[2.9]

257 18 0
                                    

En küçük kaosa bile tahammül edemediğiniz anlar olur.

Kulaklığa ihtiyacınız olduğunda onun birbirine dolanmış olması, yorgun bir günün ardından girdiğiniz duşta saçlarınızın taranamayacak kadar karışmış olması, bir yere gitmeniz gerekirken boynunuza takacağınız kolyenin diğer kolyelerle düğüm olması gibi.

Evimin önünde elimi attığım çantamda anahtar arıyordum. Neden çanta taşıdığım konusunda kendime o kadar küfretmiştim ki tekrarının olacağını sanmıyordum. Muhtemelen bir daha okula çantayla gitmeyecektim. Her zaman olduğu gibi ihtiyacım olan şeyleri bir yerlere sıkıştırabilirdim sanırım.

Anahtarı bulduğumda ve kapıda kilidi döndürdüğümde usul usul kulağıma dolan bir uğultu vardı. Bunun sebebinin apartmanın diğer dairelerinden geldiğini düşünüp önemsememiştim çünkü bu evde gürültü olmazdı. Evde büyük gürültüler ancak biz kavga ettiğimizde ortaya çıkardı ki o da çok nadir gerçekleşen bir şeydi çünkü birbirimizi görmezdik. Ben eve geldiğimde annem ya direkt evde olmazdı ya da çoktan sızmış olurdu. Şişeleriyle birlikte, şişelerinin içinde.

Bu yüzden kapıyı araladığımda ve onu bağırırken duyduğumda kısa bir an şaşırdım. Aklıma gelen ilk ihtimal telefonla konuştuğu yönünde oldu. Ancak koridoru geçtiğimde ve salonun açık kapısının önünde durduğumda gördüğüm görüntü öyle olmadığını bana gösterdi. Alışık olmadığım bir manzarada eğrelti duran o adam, Alpaslan Kara, buradaydı.

"Hayır," diye sayıkladı bir kere daha annem. "Onu götürmene izin veremem.
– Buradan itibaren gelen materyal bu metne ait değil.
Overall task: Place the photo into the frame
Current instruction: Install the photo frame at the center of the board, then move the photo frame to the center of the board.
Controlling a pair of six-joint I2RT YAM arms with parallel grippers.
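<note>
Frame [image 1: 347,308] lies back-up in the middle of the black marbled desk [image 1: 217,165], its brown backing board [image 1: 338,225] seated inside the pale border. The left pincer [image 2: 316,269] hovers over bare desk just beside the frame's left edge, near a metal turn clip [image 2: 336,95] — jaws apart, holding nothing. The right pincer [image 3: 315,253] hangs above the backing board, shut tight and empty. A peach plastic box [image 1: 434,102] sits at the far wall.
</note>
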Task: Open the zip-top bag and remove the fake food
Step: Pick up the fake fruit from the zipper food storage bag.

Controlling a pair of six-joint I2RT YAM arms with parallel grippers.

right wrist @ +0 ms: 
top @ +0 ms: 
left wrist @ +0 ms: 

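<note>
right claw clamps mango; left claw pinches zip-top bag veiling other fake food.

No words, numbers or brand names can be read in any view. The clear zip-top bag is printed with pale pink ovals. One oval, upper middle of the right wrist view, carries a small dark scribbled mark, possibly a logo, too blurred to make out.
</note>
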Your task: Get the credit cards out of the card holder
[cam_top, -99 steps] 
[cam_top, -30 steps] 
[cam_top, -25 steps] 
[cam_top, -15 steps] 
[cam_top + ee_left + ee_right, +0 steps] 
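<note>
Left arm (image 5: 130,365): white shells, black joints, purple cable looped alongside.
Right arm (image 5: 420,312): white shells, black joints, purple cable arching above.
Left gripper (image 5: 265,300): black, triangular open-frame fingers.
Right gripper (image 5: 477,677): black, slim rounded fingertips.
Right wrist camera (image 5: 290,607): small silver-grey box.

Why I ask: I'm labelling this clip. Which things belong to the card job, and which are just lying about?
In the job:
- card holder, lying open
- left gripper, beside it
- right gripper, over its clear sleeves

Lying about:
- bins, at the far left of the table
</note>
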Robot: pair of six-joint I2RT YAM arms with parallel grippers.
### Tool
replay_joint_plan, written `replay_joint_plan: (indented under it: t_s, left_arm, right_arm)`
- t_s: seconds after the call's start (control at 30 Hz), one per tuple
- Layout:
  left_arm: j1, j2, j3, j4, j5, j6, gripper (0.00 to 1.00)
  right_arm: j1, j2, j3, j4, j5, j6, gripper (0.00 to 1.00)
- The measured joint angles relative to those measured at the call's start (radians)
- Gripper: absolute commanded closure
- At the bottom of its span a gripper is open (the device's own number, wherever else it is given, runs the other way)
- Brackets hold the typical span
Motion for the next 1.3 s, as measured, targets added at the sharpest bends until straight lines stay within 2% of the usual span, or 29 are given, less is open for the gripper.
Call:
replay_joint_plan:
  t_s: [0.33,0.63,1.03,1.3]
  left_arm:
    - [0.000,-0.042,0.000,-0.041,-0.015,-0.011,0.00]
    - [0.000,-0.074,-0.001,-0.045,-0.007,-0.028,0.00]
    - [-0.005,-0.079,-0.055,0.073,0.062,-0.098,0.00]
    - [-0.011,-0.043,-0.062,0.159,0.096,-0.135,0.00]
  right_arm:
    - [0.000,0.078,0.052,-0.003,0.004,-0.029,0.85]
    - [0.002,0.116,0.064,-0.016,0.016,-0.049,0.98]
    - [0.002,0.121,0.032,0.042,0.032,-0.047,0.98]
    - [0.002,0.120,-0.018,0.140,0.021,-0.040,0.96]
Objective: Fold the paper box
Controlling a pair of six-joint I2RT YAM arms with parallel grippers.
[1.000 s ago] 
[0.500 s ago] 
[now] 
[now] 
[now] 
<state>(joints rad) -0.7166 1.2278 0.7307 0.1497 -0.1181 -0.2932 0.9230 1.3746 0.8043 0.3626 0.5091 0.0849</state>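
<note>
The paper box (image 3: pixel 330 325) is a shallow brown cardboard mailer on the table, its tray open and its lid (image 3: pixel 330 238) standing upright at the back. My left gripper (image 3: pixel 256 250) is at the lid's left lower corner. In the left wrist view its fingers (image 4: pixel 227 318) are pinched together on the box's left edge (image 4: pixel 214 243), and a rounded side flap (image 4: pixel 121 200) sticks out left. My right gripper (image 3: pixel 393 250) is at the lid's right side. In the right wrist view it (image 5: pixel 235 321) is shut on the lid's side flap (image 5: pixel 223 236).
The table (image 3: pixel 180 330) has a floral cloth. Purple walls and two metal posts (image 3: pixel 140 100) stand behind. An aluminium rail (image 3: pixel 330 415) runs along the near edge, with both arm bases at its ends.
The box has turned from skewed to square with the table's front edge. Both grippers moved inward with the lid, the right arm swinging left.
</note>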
Hayır Alpaslan."

Karşısında yeşilin en koyu tonlarından birinden üzerinde onlarca rozet bulunan üniformalı adama bomboş gözlerle baktım. Anlaşılan görevden dönmüştü. Ve soluğu yine burada, benim ensemde almıştı.

Tam da bu an beni hissetmiş gibi omzundan geriye döndü. Gözleri beni oraya kendisi bırakmış gibi hiç çaba göstermeden gözlerime saplandı ve sert çehresinden akan ciddiyete bakmama sebep oldu. Saniyelerce onun aksine bomboş gözlerle o kurşun geçirmez çehresine baktım.

Ancak onun beni gördüğü yoktu.

"Topla eşyalarını. Benimle geliyorsun."

Yüzümde mimik oynamadı. Önüme dönüp odama geçmeden önce sanki bunu yapmayacağımı biliyor gibi tekrar etti cümlesini. Ve ekledi. "Şeyda, ben ciddiyim."

"Umrumda değil," dedim benimle aynı renk olan gözlerine bakarken. "Gelmiyorum. Git istediğin yere."

Kaşları çatıldı. Çocukken bunun onu ne kadar korkunç gösterdiğini düşünürdüm sık sık. Çünkü üniformalı bir askerin ciddi yüzü bile oldukça gergin hissettirirdi sizi. Kaldı ki o asker ciddi yüzünü dağıtıp kaşlarını hafif bir eğimle çattığında bir şeylerin iyiye gitmediğini anlardınız.

Yıllarca onunla yaşamanın bana kattığı bu dersle odama gitmekten vazgeçerek ona sırtımı döndüm. Ben kapıya doğru yürürken işittim o sert adımları. Hemen arkamdan beni takip ederken durmadım. Kapıyı açtığımda ve çıkmadan önce ona dönüp baktığımda artık benim de kaşlarım çatılmıştı. Şimdi karşısında gördüğü yüz ona birebir benzeyen ve aynada aksine bakıyormuş gibi hissettiren o yüzdü. Kemikli ve sert çehresinin izdüşümüydü adeta yüzüm.

"Seninle hiçbir yere gelmem," dedim kısık ama tok bir sesle. Gözlerim gözlerine saplanmış ve o tam karşımda benim aksime iri cüssesiyle bana bakarken. Aramızdaki bu boy farkının eskiden bana güvende hissettirdiği gerçeği genzimi yakarken mimiklerimde bir gram bile değişme olmadan ona bakmaya devam ettim. "O eve, hiç gelmem."